The group announced its maiden half-year results as a listed company last week, and Mr McGrath said he was “delighted” to see the business on track to hit its prospectus forecast.

“As a business and a listed entity that’s important for us to deliver on those commitments,” he said.

“Sales are up 15 per cent, property management is up 28 per cent and home loans are up 41 per cent,” he said.

“We opened in Melbourne as promised with two offices there and more to go. So that has been very positive and well received by agents as well as consumers.”

McGrath has also grown its market share in NSW, the ACT and Queensland.

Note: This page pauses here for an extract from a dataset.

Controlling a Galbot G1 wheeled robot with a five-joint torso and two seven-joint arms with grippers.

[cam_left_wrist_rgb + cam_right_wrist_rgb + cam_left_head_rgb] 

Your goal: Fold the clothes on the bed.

“The market in terms of listings is down one per cent and we are up 21 per cent, so from an internal perspective we have done a good job with all the things we can control and influence,” he said.

“Factors like the share market and how it responds to the sector, or our particular stock or just the market on a particular day are out of our control. They are not things we can influence except for delivering on our numbers and growing the business.”

Mr McGrath explained that his decision to float the real estate group is essential to its expansion, which will include strategic acquisitions over the coming years.

“We also think providing share opportunities for all our staff will be and continue to be a unique opportunity for us,” he said.

“This is a people business. If you can retain, reward and incentivise people to stay in the business with share schemes and buying into the company we see that as a positive.”